Exercise aim: The expected answer is every line from the material below that has the word "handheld".

Dataset extract:
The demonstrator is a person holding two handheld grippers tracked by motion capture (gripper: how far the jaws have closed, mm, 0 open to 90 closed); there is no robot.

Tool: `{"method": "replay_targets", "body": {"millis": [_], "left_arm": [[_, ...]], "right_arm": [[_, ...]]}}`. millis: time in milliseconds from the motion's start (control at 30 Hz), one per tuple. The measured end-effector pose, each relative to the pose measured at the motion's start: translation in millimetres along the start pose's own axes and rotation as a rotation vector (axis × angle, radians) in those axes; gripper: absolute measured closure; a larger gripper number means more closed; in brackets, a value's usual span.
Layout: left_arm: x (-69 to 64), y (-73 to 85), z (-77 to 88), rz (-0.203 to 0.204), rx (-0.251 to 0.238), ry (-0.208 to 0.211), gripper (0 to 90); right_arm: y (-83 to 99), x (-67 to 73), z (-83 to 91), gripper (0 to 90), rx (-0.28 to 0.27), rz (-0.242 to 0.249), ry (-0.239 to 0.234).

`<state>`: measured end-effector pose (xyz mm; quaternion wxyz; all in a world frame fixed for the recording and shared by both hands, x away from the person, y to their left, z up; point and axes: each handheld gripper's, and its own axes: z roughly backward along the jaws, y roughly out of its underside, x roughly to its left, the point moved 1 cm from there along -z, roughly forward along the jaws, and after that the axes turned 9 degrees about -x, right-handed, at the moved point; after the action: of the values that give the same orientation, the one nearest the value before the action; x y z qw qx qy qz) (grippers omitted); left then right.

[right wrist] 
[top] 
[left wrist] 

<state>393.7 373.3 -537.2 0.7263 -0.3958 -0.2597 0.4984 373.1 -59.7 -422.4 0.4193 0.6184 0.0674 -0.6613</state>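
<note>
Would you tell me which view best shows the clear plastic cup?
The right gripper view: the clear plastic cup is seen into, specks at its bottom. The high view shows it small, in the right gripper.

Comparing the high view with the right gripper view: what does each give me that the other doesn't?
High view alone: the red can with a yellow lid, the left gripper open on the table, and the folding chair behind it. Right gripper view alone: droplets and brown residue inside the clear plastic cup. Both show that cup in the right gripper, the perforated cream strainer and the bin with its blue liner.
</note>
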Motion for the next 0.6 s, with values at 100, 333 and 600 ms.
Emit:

Exercise result:
The demonstrator is a person holding two handheld grippers tracked by motion capture (gripper: how far the jaws have closed, mm, 0 open to 90 closed); there is no robot.
`<state>`: measured end-effector pose (xyz mm; quaternion wxyz; all in a world frame fixed for the recording and shared by both hands, x away from the person, y to their left, z up; point and axes: each handheld gripper's, and its own axes: z roughly backward along the jaws, y roughly out of its underside, x roughly to its left, the point moved 1 cm from there along -z, roughly forward along the jaws, and after that the axes turned 9 degrees about -x, right-handed, at the moved point; after the action: of the values that give the same orientation, the one nearest the value before the action; x y z qw qx qy qz) (grippers omitted); left then right.

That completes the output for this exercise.